Economy of Effort

Twitter LinkedIn GitHub Mail RSS

Hotkey App Launching And Terminal In Os X And Linux

There are a couple of neat utilities in Mac OS X that a lot of advanced users / UNIX geeks love to use that I too have recently embraced.

The first is Visor. Visor is a terminal window that pulls down from the top of a Mac OS X system’s screen when triggered by a hotkey. If you’ve ever played a game like Quake and remember the drop-down console view triggered by hitting tilde (technically, backtick), then you know what this looks like. Instead of a game’s console, however, it’s a UNIX terminal (specifically, an instance of the OS X Terminal.app application).

I prefer to use iTerm for my normal OS X terminal emulator, and unfortunately, there’s no way to make Visor use iTerm instead of Terminal.app. But I find this to be of little concern. Visor is for running a quick UNIX command, something that doesn’t demand I move off of my current desktop space to the one where I have iTerm/tmux running.

The other utility is Quicksilver. Quicksilver is an application launcher. Instead of clicking icons in the Dock or browsing through the Applications folder in Finder, users can trigger Quicksilver with a keystroke, begin to type part of the application’s name, then hit Enter to launch the app when Quicksilver has matched your typing to the specific app. In practice, users typically need to only type a few letters in the app’s name for Quicksilver to properly figure out which one it is that the user is seeking.

So, these things are great in OS X, but I hate having utilities like this on OS X and lacking them on Linux. Luckily, both of these tools are faithfully replicated by Linux software.

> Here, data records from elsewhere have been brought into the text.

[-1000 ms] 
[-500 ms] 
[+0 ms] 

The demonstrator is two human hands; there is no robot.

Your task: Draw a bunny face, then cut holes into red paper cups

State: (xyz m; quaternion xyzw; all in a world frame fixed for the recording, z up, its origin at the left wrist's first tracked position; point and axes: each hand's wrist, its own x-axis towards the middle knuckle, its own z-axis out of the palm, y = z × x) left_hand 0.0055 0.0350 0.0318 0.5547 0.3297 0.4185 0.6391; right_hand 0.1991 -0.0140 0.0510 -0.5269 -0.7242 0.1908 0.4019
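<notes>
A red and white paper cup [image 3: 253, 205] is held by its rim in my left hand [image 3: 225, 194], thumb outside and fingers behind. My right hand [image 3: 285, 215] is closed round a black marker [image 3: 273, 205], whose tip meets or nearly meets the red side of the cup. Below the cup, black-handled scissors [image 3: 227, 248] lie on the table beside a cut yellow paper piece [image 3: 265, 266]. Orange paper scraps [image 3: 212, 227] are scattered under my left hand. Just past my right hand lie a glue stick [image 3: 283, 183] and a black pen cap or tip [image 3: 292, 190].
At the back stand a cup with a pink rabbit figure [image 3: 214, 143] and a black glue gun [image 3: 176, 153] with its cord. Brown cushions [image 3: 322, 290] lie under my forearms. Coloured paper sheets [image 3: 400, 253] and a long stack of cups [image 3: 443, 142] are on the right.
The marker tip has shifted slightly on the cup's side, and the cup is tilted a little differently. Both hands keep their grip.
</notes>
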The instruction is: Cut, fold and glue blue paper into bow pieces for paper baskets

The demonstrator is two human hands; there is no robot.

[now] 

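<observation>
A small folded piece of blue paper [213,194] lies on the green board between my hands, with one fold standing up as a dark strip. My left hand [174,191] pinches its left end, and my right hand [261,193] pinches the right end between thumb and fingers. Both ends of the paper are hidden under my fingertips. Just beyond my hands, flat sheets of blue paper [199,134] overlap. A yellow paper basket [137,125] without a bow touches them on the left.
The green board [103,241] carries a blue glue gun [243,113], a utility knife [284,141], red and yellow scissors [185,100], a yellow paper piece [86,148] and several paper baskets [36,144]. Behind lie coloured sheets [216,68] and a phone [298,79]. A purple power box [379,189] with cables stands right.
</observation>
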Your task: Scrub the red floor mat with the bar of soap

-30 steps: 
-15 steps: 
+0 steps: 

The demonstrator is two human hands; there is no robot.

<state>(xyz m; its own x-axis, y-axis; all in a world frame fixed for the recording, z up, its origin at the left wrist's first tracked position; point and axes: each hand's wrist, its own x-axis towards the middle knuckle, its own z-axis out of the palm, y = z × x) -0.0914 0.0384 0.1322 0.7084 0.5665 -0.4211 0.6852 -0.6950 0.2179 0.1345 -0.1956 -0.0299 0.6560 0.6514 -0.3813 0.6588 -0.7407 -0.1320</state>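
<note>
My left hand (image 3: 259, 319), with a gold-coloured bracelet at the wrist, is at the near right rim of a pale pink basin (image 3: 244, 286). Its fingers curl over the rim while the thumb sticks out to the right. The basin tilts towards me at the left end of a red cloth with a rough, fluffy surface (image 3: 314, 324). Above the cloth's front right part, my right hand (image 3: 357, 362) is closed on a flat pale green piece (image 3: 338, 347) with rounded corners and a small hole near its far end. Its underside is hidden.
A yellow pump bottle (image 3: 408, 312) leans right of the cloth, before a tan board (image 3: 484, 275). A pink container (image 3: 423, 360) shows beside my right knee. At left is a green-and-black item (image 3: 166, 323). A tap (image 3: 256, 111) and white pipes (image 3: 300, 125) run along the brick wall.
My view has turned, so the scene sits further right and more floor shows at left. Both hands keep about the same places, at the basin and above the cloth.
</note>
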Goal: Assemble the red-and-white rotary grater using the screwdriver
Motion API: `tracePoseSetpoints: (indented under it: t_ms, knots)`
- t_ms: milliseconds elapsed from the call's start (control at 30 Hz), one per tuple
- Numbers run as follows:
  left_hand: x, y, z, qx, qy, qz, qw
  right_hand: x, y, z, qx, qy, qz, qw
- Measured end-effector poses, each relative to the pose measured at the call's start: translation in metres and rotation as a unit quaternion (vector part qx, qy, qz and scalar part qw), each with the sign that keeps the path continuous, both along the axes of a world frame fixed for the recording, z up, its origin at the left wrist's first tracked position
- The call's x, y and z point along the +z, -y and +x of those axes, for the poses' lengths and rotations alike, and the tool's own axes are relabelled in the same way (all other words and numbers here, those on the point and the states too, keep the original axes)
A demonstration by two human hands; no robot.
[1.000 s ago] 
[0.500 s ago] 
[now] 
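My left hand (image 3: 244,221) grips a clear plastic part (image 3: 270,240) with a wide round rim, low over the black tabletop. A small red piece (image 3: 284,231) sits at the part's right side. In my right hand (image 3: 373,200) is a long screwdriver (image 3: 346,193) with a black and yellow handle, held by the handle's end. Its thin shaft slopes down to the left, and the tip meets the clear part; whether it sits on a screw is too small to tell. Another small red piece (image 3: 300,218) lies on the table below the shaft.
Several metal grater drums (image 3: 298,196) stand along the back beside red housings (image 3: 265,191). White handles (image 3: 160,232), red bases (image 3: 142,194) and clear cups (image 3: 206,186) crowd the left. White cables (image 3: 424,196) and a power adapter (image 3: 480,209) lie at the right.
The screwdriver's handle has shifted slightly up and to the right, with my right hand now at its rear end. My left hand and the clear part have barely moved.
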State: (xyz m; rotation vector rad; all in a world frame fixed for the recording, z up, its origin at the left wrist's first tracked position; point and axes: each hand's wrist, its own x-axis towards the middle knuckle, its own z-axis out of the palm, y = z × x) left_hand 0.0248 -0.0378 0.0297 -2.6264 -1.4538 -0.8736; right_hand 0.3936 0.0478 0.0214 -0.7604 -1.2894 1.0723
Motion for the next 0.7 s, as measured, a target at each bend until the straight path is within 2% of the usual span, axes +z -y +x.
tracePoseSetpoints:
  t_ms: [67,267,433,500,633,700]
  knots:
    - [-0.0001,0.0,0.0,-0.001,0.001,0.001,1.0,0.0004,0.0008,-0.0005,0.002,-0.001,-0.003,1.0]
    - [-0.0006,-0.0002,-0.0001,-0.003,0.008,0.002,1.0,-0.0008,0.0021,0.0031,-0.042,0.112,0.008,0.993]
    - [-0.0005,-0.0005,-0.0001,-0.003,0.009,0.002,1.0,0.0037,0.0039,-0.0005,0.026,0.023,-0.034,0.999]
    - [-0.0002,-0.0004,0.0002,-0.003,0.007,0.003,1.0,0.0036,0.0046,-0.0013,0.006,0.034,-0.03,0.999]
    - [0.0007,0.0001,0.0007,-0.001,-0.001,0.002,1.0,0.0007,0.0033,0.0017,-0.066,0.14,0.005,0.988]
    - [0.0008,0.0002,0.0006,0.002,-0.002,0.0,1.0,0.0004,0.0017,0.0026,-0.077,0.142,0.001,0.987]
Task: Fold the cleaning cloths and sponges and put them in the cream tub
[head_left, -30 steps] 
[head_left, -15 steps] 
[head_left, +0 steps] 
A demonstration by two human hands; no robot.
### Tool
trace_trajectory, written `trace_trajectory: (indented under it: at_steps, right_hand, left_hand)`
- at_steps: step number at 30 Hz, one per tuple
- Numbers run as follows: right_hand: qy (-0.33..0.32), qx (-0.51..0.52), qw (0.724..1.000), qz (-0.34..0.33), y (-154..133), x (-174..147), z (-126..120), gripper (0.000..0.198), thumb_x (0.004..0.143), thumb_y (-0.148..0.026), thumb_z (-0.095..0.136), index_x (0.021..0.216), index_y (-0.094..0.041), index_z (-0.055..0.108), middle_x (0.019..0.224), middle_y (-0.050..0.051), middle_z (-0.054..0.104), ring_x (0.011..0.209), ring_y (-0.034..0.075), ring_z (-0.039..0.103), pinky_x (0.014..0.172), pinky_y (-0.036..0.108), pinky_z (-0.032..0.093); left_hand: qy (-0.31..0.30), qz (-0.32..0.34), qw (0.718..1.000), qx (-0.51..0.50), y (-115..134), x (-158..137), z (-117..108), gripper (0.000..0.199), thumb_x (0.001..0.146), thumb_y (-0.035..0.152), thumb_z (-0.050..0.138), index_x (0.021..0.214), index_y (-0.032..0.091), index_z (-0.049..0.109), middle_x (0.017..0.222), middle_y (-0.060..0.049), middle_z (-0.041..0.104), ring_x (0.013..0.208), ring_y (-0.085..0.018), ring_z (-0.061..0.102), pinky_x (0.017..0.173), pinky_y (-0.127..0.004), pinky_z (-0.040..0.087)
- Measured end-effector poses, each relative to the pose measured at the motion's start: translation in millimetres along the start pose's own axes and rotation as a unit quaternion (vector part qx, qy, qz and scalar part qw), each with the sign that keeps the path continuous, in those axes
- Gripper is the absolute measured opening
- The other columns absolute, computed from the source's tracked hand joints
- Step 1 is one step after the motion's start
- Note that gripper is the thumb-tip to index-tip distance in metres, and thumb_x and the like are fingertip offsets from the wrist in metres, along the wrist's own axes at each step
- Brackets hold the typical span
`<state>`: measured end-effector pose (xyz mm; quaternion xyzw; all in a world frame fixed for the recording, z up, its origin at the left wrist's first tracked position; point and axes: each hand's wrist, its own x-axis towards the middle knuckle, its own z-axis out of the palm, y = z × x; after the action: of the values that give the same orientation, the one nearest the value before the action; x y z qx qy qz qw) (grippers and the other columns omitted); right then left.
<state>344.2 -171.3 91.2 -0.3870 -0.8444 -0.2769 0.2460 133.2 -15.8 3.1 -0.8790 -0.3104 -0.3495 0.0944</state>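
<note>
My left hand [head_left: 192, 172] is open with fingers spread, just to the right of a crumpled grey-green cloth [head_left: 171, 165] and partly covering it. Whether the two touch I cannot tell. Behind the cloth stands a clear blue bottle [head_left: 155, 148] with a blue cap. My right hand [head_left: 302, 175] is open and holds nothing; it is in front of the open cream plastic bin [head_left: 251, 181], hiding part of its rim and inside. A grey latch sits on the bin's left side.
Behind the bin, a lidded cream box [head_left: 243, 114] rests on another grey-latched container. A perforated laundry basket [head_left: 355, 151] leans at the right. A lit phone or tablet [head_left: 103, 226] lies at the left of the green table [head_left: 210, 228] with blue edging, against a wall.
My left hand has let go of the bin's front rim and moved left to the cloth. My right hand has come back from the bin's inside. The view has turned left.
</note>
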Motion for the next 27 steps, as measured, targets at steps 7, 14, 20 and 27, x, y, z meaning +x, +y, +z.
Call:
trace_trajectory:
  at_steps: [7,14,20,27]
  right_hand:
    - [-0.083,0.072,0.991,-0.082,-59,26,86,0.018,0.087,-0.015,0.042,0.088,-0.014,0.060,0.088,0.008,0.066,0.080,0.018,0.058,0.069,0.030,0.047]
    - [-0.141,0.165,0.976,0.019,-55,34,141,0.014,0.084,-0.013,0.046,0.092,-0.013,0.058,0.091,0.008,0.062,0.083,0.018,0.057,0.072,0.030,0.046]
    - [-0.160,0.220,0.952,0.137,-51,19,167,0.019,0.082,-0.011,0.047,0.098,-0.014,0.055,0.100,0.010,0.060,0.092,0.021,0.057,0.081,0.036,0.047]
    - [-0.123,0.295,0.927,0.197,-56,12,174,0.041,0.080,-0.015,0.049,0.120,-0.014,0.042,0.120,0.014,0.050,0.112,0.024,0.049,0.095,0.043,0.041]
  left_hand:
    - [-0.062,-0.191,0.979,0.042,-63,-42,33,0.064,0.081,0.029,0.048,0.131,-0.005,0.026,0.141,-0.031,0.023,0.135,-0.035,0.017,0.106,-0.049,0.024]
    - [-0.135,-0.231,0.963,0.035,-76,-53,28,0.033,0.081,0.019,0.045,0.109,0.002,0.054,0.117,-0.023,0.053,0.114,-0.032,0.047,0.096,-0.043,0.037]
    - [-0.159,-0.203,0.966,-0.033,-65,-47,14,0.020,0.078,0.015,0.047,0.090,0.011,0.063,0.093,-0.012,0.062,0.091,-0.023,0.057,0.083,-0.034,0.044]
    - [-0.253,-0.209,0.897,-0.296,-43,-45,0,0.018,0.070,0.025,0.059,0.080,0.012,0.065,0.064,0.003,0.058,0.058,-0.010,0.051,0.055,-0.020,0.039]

The counterpart to Quicksilver is GNOME Do, which is quite frankly almost a note-for-note re-creation of Quicksilver in Mono. I have no hang-ups on using Mono software, and I greatly prefer following the Quicksilver look and behavior as closely as possible, so this works great for me.

A Visor replacement was harder to find. I tried Tilda but just opening and closing it was very error prone. Twitter user @mrf clued me in to Guake, which works nearly as well as Visor. I also like how Guake is transparently named after its gaming inspiration.

My hotkeys for these apps are control-backtick for Quicksilver/GNOME Do, and alt-backtick (or command-backtick) for Visor/Guake.

I don’t know why it took me so long to come around on these tools. I’ve known about Quicksilver and Visor for some time. I suppose it’s because I’ve become more of a keyboard-dominant UNIX user, and these tools provide some nice functionality for making use of the keyboard within a GUI environment. Particularly in OS X, I’m making far less use of the Dock as an application launcher.